Try it: The line that contains "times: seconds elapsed" marks the end: retype the data below exactly from its first line through that line.

[Dataset items]
■ ■ ■ ■

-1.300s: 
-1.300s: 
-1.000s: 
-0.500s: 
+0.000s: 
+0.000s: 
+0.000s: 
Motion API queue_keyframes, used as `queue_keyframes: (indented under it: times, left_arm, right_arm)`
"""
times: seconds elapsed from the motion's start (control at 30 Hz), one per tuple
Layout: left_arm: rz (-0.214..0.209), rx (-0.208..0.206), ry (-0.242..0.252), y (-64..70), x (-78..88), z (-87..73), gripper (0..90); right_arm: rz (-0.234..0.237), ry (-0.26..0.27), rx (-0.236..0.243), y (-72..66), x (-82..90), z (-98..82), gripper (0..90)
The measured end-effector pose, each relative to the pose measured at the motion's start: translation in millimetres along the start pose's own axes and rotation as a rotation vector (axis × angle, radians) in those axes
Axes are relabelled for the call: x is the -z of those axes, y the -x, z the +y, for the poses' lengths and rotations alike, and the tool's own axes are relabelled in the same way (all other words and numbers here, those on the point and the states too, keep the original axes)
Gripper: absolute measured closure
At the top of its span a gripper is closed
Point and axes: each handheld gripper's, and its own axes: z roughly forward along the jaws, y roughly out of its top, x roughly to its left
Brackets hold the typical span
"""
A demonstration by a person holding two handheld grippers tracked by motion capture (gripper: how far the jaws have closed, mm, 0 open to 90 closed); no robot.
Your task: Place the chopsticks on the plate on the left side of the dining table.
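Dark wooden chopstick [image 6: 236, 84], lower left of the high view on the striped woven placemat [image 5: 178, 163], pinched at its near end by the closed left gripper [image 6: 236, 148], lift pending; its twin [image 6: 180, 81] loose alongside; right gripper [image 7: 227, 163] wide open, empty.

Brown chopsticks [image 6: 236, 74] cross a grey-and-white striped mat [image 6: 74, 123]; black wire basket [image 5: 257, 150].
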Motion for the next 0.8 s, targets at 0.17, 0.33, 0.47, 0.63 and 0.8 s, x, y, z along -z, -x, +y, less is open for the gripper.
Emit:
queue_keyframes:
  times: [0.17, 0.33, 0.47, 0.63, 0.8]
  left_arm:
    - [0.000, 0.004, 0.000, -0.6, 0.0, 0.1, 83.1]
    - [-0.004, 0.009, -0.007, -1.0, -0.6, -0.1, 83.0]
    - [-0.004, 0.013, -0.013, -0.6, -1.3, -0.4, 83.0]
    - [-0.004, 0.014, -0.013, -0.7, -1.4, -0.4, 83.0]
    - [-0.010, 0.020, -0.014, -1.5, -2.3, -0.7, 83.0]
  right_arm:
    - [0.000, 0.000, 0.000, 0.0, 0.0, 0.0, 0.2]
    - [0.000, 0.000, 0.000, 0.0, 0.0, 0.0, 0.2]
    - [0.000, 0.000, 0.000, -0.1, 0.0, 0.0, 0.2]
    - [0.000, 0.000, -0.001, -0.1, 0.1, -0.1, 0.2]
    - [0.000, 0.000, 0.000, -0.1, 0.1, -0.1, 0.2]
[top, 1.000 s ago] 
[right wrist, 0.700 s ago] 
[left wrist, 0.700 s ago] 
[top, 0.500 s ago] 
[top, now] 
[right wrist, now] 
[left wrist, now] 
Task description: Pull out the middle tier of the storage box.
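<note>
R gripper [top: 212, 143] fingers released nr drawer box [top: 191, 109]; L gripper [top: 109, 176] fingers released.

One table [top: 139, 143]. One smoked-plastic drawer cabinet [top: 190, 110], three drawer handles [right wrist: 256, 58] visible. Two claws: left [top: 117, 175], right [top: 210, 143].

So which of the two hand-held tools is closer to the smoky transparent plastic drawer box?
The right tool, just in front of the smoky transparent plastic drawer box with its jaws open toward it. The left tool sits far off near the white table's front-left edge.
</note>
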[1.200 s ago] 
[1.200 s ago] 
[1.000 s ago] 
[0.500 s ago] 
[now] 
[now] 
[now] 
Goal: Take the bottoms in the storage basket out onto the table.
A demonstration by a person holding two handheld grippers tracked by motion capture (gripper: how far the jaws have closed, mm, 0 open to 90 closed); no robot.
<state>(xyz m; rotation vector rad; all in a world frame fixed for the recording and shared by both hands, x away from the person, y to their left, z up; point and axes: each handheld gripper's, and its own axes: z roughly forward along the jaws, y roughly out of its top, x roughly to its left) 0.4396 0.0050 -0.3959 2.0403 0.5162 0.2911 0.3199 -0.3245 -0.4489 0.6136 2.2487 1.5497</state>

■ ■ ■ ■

Reply:
-1.300s: 
-1.300s: 
-1.000s: 
-0.500s: 
+0.000s: 
+0.000s: 
+0.000s: 
Motion API queue_keyframes, used as `queue_keyframes: (indented under it: times, left_arm, right_arm)`
"""
times: seconds elapsed from the motion's start (control at 30 Hz), one per tuple

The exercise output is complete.